Полковник наверху шевелится, производит скромные, но выразительные шумы; рад, что я отчаливаю, никакого сомненья. Я его поблагодарил за ночную вчерашнюю помощь. «Вы, возможно, спасли мне жизнь», — сказал я и вдруг понял, что так оно, возможно, и было. Он пыхтит, сопит, откашливается — «Ах, сэр, да ну, сэр, это ж был мой долг, и больше ничего!» — и крепко, быстро стискивает мое предплечье. Он даже вручил мне прощальный дар, вечное перо, «Сван», старый, наверно, как сам он, все еще в коробочке, на пожелтелой папиросной бумаге. Эти самые слова, кстати, им чеканю, очень хорошо работает, так и бежит, так и скользит, ну, иногда, может, кляксой брызнет. И где он им раздобылся, вот что интересно? Я не находил слов. «Не стоит благодарности, — заверил меня полковник. — Мне без надобности, а вы найдете употребленье, писать будете, все такое». И метнулся из комнаты, потирая старые, сухие, белые руки. Отмечаю: несмотря на будний день, он в своем желтом жилете. Так теперь и не узнать никогда, он правда старый армеец или обманщик. Еще один вопрос, который никак не могу задать мисс Вавасур.
— Это по ней я скучаю, — она говорит, — по Конни.
Я, наверно, вылупился на нее, опять она на меня бросает этот свой жалеющий взгляд.
— Он для меня был никто, — она говорит. — Неожиданность?
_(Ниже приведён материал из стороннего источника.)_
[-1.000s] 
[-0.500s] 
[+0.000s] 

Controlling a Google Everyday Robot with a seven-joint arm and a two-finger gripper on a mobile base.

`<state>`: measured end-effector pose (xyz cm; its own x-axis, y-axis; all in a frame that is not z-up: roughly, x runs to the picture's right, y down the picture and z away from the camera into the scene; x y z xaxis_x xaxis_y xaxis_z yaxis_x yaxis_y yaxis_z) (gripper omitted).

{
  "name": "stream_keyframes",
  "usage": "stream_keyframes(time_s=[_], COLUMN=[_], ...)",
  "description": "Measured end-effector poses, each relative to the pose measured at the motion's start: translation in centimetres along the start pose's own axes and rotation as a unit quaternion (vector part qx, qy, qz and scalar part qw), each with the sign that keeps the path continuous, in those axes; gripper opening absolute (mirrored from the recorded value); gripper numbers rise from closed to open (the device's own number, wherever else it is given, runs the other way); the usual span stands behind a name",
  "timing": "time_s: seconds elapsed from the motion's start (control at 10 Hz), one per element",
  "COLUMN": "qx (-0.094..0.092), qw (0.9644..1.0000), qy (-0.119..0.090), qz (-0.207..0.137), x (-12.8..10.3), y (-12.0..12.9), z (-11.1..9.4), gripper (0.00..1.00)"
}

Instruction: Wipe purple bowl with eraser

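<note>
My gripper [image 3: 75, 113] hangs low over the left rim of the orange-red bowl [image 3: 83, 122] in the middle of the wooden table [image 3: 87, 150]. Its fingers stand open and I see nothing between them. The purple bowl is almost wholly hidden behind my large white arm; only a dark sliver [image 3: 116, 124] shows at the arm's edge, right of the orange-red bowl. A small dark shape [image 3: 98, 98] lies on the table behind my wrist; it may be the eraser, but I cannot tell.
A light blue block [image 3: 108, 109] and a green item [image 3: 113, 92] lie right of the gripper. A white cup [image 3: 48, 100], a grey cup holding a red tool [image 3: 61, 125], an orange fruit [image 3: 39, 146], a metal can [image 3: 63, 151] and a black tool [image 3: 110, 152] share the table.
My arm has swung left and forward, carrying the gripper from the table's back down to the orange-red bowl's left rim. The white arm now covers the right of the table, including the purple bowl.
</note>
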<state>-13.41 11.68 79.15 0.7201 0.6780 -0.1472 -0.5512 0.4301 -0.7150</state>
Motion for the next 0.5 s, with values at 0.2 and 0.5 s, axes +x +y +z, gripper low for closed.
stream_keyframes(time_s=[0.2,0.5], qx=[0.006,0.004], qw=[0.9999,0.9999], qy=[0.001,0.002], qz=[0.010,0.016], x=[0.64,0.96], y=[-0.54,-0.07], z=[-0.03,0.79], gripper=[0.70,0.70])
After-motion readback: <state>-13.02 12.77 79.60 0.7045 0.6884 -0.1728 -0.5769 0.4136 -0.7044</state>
Да?
Я вспомнил, как она стояла тогда подо мной, под деревом, и плакала, и голова лежала на сплющенном блюде плеч, и в руке был мятый, мокрый платок.
— Нет-нет, — она говорит. — Он мне был даром не нужен.
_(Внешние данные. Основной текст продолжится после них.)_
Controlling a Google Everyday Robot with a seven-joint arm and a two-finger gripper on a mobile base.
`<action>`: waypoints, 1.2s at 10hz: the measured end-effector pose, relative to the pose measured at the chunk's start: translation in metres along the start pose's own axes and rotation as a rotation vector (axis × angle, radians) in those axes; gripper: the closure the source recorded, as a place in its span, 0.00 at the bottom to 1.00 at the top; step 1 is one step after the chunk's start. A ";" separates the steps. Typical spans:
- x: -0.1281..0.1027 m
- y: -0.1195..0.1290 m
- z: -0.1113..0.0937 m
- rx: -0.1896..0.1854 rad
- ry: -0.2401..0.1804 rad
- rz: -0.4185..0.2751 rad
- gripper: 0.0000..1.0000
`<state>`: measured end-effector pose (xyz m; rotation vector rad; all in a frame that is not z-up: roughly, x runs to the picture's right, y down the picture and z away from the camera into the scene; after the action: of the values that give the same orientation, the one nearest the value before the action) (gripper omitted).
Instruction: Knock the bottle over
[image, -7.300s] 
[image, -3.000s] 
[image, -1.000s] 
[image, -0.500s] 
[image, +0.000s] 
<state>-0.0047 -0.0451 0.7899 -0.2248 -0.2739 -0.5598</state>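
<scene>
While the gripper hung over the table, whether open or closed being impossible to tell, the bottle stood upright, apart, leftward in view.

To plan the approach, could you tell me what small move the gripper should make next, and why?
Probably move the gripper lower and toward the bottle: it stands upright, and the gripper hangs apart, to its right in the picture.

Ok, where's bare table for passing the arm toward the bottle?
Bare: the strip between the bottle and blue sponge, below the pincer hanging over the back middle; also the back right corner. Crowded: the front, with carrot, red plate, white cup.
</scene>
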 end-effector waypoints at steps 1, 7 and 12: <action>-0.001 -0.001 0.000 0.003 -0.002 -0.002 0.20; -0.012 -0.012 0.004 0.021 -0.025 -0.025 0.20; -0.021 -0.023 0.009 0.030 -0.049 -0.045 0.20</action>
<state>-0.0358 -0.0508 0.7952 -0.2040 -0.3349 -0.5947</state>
И еще я вспомнил тот пикник и как она сидела за мной на траве и смотрела туда, куда жадно смотрел я и видел то, что мне совсем не предназначалось.
Анна умерла перед рассветом. Если честно, меня при ней не было, когда это случилось. Я вышел на больничное крыльцо — вдохнуть всей грудью черный, блестящий воздух. И в ту минуту, тихую, страшную, я вспомнил другую минуту, давным-давно, в море, тем летом в Баллилессе. Я плавал один, почему не знаю, не знаю, куда подевались Хлоя с Майлзом; может, поехали куда-то с родителями, в один из последних разов поехали, может, в самый последний. Небо висело мутное, ни один ветерок не ерошил поверхность моря, только по краю бились мелкие волны, набегали унылой грядкой, снова, снова, как подол, без конца подрубаемый сонной швеей. На берегу почти никого не было, да и те далеко, и застывший густой воздух глушил голоса, как туманил далью. Я стоял по пояс в воде, совершенно прозрачной, видел ребристый песок на дне, ракушки, оторванные клешни, собственные ноги, белые и чужие, как экспонаты под стеклом. Так я стоял, и вдруг, нет, не вдруг, с усильем, море взбухло — это не волна была, нет, мягкий накат, вздох из самой глуби, взмыв с самого дна, — и подняло меня, пронесло чуть поближе к берегу и там снова опустило, снова поставило на ноги, будто ничего не случилось. А ведь и правда ничего не случилось, ничего, ничего, просто огромный мир опять равнодушно пожал плечами.